Directions:
Let your answer be the line containing "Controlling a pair" and every line below it to the end of the records, copied exactly.

^^^^

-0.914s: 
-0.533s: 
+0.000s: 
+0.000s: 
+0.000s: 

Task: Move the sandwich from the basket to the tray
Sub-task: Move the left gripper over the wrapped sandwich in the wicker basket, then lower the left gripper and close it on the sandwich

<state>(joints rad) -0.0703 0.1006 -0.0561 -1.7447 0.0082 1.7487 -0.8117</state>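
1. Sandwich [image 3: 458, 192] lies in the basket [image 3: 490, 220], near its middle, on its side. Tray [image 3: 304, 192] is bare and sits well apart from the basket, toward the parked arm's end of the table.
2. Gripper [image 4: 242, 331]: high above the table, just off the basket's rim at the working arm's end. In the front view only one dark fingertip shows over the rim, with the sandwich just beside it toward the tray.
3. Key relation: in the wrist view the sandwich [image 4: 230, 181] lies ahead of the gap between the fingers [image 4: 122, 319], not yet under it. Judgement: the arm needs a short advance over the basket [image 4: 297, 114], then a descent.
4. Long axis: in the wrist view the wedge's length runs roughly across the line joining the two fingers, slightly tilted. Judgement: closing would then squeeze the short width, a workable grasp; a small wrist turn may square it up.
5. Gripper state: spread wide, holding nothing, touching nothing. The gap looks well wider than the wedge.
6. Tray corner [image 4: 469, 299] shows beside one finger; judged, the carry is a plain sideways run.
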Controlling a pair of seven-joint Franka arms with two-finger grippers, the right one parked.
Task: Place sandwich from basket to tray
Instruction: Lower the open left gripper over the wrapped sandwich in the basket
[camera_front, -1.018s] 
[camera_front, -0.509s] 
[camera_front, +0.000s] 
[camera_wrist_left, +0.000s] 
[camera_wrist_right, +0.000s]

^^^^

Exercise solution:
Controlling a pair of seven-joint Franka arms with two-finger grippers, the right one parked.
Task: Place sandwich from basket to tray
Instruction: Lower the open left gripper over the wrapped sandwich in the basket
[camera_front, -1.018s] 
[camera_front, -0.509s] 
[camera_front, +0.000s] 
[camera_wrist_left, +0.000s] 
[camera_wrist_right, +0.000s]

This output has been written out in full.